> [Aim of the task] Restrict the output to the lines below starting at the one that contains "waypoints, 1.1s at" and ending at the one that contains "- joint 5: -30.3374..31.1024", and restate them word for word, both ends included.

> [Records for the exercise]
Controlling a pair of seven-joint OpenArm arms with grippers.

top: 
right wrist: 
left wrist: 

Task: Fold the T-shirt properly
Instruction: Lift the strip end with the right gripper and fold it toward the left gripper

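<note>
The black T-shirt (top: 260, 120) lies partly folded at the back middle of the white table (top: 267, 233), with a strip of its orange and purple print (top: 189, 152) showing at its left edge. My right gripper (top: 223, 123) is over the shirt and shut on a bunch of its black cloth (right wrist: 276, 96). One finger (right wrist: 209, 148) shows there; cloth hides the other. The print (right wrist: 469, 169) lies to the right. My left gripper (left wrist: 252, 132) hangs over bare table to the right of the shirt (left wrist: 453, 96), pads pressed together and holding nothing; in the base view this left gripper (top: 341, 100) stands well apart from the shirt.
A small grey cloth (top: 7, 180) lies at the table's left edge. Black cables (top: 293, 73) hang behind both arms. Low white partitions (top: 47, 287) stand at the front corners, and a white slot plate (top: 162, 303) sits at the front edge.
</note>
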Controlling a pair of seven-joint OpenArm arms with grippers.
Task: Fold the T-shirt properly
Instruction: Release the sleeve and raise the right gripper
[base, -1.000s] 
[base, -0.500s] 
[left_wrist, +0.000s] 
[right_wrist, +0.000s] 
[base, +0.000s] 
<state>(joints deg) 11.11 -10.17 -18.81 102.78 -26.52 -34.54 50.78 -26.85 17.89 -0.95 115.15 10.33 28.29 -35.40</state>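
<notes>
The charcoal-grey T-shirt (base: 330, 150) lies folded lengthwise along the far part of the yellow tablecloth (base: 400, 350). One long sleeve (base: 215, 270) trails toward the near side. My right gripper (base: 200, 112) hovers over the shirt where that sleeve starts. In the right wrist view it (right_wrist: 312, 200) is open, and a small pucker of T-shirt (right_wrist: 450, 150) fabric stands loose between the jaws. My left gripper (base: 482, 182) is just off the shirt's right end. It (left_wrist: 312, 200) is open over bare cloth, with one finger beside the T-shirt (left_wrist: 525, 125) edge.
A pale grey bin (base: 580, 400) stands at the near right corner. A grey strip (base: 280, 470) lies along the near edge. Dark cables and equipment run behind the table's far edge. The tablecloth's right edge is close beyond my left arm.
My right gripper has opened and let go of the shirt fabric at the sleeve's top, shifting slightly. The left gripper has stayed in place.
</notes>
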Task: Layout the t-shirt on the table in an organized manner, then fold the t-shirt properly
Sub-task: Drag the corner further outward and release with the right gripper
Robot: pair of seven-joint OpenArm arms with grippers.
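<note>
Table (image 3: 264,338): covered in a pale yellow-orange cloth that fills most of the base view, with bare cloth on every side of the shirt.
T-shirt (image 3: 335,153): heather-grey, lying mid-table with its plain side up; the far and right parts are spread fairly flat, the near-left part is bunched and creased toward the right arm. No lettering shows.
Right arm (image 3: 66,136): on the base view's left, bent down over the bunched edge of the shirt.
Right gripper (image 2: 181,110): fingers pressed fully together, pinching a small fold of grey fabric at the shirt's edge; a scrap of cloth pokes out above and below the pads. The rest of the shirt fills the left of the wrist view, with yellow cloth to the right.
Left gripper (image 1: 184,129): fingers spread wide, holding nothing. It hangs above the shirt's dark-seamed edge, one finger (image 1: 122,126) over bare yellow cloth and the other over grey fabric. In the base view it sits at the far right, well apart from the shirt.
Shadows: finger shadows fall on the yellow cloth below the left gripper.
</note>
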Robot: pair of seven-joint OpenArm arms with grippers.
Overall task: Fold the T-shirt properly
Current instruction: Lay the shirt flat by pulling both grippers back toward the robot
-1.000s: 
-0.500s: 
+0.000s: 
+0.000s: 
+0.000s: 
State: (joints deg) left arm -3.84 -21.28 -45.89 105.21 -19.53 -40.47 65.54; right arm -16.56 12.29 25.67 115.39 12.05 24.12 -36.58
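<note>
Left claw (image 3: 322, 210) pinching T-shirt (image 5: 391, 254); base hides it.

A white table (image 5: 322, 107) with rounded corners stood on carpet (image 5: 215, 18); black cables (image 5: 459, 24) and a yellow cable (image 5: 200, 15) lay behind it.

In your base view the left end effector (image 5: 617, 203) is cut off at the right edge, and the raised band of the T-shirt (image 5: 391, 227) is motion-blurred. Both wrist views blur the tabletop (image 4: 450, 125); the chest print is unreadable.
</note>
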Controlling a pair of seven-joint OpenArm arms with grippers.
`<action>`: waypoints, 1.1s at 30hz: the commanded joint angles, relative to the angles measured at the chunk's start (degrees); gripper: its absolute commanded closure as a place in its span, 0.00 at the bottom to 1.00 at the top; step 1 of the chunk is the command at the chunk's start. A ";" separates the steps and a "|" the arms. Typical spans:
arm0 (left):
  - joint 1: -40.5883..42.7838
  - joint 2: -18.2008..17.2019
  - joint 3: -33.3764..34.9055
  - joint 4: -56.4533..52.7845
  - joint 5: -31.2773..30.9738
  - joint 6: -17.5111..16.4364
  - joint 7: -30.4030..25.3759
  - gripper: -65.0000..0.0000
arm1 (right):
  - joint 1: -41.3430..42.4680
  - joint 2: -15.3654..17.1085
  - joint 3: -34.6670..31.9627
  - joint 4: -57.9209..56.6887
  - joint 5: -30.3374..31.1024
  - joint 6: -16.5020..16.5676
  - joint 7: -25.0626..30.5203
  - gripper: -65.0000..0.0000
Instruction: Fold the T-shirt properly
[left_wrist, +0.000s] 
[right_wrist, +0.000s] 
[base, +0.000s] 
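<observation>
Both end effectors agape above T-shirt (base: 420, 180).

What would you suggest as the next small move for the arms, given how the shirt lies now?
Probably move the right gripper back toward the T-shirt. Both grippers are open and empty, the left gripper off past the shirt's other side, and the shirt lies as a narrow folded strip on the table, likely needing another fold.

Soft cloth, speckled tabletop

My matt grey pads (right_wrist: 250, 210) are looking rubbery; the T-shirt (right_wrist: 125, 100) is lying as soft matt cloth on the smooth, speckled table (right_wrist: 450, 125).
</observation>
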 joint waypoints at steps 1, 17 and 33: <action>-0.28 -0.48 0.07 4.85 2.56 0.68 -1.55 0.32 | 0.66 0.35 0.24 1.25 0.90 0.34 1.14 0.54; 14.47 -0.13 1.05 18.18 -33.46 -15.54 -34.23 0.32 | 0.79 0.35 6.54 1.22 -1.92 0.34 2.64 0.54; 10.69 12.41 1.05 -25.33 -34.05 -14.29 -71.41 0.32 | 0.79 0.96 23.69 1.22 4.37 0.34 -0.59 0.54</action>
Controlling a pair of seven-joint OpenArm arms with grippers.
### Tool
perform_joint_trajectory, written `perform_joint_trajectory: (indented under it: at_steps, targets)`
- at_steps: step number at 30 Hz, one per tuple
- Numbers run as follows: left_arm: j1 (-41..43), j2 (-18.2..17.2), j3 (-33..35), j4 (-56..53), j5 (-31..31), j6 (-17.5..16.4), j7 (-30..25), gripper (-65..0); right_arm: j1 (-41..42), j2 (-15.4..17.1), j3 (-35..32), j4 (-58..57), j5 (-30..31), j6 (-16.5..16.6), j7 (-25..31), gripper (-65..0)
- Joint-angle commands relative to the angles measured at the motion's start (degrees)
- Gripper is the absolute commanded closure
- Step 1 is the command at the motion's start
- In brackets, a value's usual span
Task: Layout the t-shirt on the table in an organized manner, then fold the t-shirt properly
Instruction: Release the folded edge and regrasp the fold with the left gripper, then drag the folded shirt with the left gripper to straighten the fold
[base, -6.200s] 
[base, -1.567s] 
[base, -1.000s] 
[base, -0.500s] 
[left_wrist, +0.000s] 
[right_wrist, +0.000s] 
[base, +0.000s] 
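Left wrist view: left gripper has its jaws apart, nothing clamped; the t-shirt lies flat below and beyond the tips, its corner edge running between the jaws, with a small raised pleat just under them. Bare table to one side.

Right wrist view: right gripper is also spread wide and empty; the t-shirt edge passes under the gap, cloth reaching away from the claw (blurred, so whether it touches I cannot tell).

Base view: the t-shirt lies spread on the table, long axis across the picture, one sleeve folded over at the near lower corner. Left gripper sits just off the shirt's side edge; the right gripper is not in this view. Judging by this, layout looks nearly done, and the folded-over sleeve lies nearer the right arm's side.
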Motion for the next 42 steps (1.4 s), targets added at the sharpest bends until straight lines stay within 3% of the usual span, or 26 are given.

> [Worked solution]
`<action>`: waypoints, 1.1s at 30hz: the commanded joint angles, relative to the angles measured at the chunk's start (degrees); gripper: its absolute commanded closure as a place in its span, 0.00 at the bottom to 1.00 at the top; step 1 of the chunk is the command at the chunk's start. A ";" separates the steps and a "|" the arms. Typical spans:
arm0 (left):
  - joint 1: -40.5883..42.7838
  - joint 2: -18.2008..17.2019
  - joint 3: -33.3764..34.9055
  - joint 4: -56.4533..52.7845
  - joint 5: -31.2773..30.9738
  - joint 6: -17.5111..16.4364
  - joint 7: -30.4030..25.3759
  - gripper: -65.0000..0.0000
arm1 (right):
  - joint 1: -41.3430..42.4680
  - joint 2: -15.3654..17.1085
  - joint 3: -34.6670..31.9627
  - joint 4: -57.9209..56.6887
  - joint 5: -30.3374..31.1024

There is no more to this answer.